Is it Beneficial to Have Diversity in the Design of Key Computer Components?
In Today's economy. Diversity is in everything in the market. Chapter 9 discusses Hardware Design in detail. I would like for you to think about whether there should be some level of standards in the market of computer components. Explain Why or Why not there is an advantage to standardization of computer components. What level of impact does it have on the average consumer either way?

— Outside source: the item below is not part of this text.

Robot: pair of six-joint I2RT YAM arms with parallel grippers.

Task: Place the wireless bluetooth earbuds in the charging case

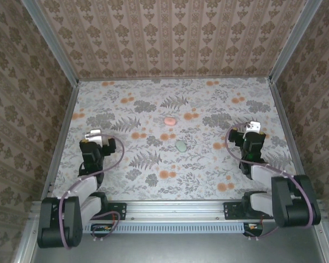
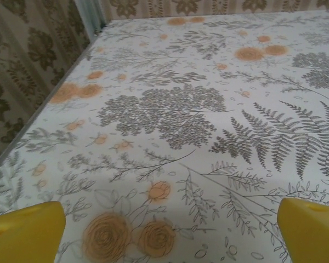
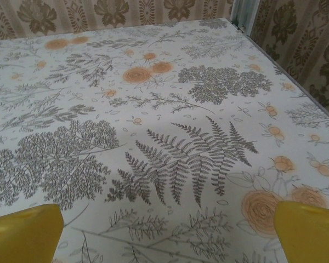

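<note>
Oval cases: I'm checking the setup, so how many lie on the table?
2. The pink case lies near the middle; the green case lies apart, nearer the front edge, slightly right. The left arm or right arm could hide another.

A: Where do the two cases lie?
B: Both on the bench (image 1: 208, 109), near its middle and apart from each other. The far case (image 1: 169, 120) lies behind and slightly left of the near case (image 1: 181, 146).
A: And the tools?
B: Left tool (image 1: 95, 135) over the bench's left part, right tool (image 1: 254, 126) over its right part. Both cases lie between them.
A: The surround?
B: Walls (image 1: 175, 38) stand at the left, rear and right edges.
</note>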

(just FYI, chapter 9 discussed binary code, CPUs, clock speed, cache memory, RAM, GPU and buses)
I asked:
I don't fully understand this question. Should we talk about hardware only? I'm not sure what "standardization" means in this case. Making everything compatable, or with the same specifications?

Then teacher replied:
Standardization means that the design engineers followed the same rules when designing the components. When you see that the standards are IEEE 802.1 these are standards. Does that clear it up for you. -Prof. J

HUH?
I am not looking for free help with homework here. I have 100% in this class, so this won't affect my grade even if I don't answer it. I just want to understand.

Any thoughts?
 
I believe the prof. is getting at standards by way of say SATA, IEEE (like he mentioned), ATX (power supplies), etc... The question is then, would it be beneficial for the computer industry in general to have different standards for the same parts?

For example, what is NVIDIA manufactured their graphics cards to run on something else besides PCI-E and ATI manufactured theirs to run on PCI-E? Those with a preference towards NVIDIA would be forced to look for "standard" equipment that could run their graphics cards. Obviously, this isn't beneficial to NVIDIA, it's fans, or the computer industry in general.

Try thinking along those lines.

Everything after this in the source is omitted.